* **EXERCISE**:
The line containing "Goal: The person" marks the end: quote every line from the start of the records below through it, word for word.

Segment Open

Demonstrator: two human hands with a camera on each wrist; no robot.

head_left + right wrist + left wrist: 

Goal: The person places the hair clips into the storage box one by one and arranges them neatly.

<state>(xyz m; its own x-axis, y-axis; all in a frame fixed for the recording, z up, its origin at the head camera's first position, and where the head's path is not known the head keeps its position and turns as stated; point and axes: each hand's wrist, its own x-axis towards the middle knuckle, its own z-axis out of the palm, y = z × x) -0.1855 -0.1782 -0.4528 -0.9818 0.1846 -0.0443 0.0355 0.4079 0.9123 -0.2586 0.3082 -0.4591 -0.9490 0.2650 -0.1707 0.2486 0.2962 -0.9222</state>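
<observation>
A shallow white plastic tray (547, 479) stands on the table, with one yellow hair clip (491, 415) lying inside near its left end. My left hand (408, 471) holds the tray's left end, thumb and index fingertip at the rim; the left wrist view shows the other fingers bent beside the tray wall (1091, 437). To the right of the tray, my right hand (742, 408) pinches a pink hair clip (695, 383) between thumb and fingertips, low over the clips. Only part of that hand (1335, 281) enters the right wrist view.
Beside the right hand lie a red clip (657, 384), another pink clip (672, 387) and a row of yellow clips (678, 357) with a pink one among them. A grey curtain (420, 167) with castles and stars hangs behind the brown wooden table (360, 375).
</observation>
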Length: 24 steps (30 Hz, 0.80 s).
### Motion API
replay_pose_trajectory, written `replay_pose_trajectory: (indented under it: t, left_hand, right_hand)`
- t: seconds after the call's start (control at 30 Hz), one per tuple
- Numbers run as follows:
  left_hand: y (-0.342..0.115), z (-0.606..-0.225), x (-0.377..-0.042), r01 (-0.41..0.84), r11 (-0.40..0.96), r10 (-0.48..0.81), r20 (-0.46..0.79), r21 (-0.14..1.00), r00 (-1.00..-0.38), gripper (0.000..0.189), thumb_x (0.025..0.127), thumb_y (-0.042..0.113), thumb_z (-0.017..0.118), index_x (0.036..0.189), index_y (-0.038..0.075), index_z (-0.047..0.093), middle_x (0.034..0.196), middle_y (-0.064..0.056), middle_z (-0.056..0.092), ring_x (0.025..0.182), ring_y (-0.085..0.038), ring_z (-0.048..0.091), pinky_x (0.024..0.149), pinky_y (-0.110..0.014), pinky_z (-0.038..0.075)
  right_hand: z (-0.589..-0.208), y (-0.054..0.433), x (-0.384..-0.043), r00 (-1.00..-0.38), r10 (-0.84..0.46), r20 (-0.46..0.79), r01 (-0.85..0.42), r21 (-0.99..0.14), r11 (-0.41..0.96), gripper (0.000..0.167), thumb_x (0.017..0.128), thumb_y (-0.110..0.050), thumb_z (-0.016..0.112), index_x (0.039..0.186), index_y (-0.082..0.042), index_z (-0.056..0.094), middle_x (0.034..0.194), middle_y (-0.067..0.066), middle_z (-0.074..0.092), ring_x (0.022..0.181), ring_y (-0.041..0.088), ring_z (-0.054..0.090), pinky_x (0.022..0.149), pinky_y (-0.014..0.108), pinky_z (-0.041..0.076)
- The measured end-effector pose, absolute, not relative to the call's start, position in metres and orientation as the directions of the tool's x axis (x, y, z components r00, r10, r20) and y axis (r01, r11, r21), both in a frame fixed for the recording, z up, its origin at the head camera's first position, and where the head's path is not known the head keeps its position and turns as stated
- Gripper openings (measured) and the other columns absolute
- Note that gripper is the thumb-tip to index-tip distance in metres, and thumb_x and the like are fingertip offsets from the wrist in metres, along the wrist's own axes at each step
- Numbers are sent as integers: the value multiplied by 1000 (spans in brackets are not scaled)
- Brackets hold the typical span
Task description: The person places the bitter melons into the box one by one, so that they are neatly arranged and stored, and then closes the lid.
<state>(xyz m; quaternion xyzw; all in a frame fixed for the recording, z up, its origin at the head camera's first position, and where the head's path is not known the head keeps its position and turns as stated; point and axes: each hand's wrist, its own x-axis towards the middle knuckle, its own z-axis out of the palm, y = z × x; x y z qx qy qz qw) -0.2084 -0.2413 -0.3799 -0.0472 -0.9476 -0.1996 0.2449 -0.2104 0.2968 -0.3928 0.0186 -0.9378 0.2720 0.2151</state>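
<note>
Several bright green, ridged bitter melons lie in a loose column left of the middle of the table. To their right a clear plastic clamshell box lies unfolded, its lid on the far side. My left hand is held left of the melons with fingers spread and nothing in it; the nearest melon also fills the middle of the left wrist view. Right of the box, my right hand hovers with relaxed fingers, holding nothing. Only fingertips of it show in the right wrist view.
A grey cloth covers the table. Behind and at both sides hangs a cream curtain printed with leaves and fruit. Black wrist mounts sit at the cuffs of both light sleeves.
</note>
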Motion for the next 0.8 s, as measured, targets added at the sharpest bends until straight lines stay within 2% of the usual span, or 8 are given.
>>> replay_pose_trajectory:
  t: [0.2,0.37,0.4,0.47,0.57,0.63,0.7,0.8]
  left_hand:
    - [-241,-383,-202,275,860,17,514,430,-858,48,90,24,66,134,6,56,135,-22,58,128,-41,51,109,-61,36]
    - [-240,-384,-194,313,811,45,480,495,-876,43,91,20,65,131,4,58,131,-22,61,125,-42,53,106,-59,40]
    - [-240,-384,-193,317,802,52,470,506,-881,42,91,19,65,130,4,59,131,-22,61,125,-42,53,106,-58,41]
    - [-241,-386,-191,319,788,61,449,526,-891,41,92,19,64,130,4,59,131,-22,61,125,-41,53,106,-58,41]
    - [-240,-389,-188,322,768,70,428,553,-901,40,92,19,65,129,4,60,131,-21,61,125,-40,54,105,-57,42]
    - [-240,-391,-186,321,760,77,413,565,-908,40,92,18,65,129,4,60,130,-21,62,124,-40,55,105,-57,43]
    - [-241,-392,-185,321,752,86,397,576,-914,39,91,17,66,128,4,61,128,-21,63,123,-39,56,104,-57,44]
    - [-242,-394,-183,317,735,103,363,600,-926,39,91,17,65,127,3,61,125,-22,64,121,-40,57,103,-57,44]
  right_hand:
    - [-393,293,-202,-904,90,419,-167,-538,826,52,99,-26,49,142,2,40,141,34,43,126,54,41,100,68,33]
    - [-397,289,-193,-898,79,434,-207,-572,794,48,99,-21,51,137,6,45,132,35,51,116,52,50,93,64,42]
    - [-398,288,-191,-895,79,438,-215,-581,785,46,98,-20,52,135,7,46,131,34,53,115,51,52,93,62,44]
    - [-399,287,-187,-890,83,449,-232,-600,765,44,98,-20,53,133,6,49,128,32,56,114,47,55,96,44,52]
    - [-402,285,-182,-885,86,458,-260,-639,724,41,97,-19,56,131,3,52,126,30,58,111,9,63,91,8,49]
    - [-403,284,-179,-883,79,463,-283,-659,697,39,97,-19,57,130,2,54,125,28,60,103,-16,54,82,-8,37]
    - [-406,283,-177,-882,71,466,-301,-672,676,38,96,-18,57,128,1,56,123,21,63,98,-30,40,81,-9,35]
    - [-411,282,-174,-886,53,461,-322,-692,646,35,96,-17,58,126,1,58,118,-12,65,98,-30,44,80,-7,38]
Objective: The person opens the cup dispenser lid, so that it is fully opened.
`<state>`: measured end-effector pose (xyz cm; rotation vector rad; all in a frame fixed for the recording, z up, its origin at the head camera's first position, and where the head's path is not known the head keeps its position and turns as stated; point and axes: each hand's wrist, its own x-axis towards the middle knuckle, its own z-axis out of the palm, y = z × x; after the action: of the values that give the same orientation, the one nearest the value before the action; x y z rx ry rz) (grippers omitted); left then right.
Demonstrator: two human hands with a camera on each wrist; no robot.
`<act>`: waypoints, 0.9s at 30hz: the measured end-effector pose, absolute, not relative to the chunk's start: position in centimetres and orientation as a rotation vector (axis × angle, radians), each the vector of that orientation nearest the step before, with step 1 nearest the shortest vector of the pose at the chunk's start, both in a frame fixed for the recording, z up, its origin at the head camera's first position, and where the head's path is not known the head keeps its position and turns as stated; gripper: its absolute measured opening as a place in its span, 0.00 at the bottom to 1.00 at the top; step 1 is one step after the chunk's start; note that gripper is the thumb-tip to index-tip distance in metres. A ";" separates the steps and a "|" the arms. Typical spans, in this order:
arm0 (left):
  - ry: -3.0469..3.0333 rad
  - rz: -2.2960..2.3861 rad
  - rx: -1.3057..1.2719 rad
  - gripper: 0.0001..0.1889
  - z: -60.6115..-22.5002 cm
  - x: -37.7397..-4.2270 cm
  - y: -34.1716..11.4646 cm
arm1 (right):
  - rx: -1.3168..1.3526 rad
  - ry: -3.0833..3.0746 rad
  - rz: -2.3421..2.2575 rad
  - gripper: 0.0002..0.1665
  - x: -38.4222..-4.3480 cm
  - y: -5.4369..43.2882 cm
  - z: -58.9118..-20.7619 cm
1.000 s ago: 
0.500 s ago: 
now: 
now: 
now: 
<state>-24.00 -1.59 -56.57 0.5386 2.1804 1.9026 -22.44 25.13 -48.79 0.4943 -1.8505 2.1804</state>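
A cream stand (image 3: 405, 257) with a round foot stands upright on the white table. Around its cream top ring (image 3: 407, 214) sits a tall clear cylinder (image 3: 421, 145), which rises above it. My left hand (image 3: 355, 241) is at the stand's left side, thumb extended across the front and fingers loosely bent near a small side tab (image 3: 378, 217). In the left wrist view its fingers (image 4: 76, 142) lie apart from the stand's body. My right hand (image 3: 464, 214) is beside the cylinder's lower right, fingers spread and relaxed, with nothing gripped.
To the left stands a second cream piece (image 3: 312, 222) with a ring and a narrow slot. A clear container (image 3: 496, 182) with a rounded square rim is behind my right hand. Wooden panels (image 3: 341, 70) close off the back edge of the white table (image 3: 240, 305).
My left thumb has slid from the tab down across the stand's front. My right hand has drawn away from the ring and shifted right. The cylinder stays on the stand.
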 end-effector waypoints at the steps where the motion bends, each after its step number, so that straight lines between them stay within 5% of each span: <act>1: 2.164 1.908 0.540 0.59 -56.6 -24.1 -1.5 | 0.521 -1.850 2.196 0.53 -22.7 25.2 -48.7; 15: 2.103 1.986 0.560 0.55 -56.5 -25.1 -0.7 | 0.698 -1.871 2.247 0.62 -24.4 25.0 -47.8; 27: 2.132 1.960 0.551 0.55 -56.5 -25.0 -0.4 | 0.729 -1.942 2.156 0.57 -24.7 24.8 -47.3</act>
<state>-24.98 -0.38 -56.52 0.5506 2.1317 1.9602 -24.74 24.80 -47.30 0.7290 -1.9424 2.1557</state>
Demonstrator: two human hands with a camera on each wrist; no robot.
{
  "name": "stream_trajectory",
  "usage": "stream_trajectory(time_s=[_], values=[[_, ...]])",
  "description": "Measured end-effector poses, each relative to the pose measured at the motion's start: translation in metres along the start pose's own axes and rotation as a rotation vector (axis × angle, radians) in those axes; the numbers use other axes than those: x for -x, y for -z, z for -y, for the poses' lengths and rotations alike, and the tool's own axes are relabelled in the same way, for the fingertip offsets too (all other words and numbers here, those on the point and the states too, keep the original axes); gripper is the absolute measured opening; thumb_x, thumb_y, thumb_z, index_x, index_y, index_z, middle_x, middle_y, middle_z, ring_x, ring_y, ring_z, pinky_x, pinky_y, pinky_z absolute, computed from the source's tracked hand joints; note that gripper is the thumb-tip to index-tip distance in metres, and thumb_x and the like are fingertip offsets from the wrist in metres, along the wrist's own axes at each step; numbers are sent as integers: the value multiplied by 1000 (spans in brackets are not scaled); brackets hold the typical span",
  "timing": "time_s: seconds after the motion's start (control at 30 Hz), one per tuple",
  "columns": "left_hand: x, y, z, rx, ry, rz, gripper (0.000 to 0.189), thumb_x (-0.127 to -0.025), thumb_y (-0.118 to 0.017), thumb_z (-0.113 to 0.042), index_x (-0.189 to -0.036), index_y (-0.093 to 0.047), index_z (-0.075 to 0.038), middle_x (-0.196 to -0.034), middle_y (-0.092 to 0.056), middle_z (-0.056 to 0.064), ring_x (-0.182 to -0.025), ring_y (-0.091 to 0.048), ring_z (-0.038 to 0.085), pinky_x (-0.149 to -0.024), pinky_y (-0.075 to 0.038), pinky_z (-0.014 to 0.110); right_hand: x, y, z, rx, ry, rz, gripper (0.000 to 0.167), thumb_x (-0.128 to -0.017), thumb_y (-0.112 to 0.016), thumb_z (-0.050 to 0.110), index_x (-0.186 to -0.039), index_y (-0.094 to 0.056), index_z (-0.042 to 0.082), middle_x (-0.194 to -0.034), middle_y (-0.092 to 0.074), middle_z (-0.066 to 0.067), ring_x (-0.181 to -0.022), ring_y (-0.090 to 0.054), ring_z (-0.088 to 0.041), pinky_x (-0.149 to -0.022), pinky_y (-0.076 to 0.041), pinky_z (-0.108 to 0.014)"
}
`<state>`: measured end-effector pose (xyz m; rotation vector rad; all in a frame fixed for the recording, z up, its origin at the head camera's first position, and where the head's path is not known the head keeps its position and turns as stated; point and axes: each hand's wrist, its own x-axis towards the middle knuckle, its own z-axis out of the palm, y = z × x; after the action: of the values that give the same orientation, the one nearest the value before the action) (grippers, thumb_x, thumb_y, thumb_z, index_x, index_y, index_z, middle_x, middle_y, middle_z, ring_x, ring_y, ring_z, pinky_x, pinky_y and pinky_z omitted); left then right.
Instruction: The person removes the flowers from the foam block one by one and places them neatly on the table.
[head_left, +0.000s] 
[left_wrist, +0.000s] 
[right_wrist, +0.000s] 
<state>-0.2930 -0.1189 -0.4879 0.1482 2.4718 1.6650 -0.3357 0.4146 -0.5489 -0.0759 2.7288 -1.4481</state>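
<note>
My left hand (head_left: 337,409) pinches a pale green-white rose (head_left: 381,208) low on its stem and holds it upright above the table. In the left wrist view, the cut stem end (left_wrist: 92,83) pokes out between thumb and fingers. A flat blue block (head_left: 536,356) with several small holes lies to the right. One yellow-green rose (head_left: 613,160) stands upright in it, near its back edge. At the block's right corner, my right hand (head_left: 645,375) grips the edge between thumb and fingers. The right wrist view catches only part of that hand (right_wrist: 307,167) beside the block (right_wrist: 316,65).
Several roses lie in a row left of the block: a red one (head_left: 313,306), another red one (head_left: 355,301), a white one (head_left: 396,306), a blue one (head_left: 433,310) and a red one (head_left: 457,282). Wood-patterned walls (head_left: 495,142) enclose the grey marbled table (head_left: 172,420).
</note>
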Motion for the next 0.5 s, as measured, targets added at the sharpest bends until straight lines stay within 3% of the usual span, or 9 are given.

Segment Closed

* **WORKED SOLUTION**:
Demonstrator: two human hands with a camera on each wrist; no robot.

head_left + right wrist + left wrist: 

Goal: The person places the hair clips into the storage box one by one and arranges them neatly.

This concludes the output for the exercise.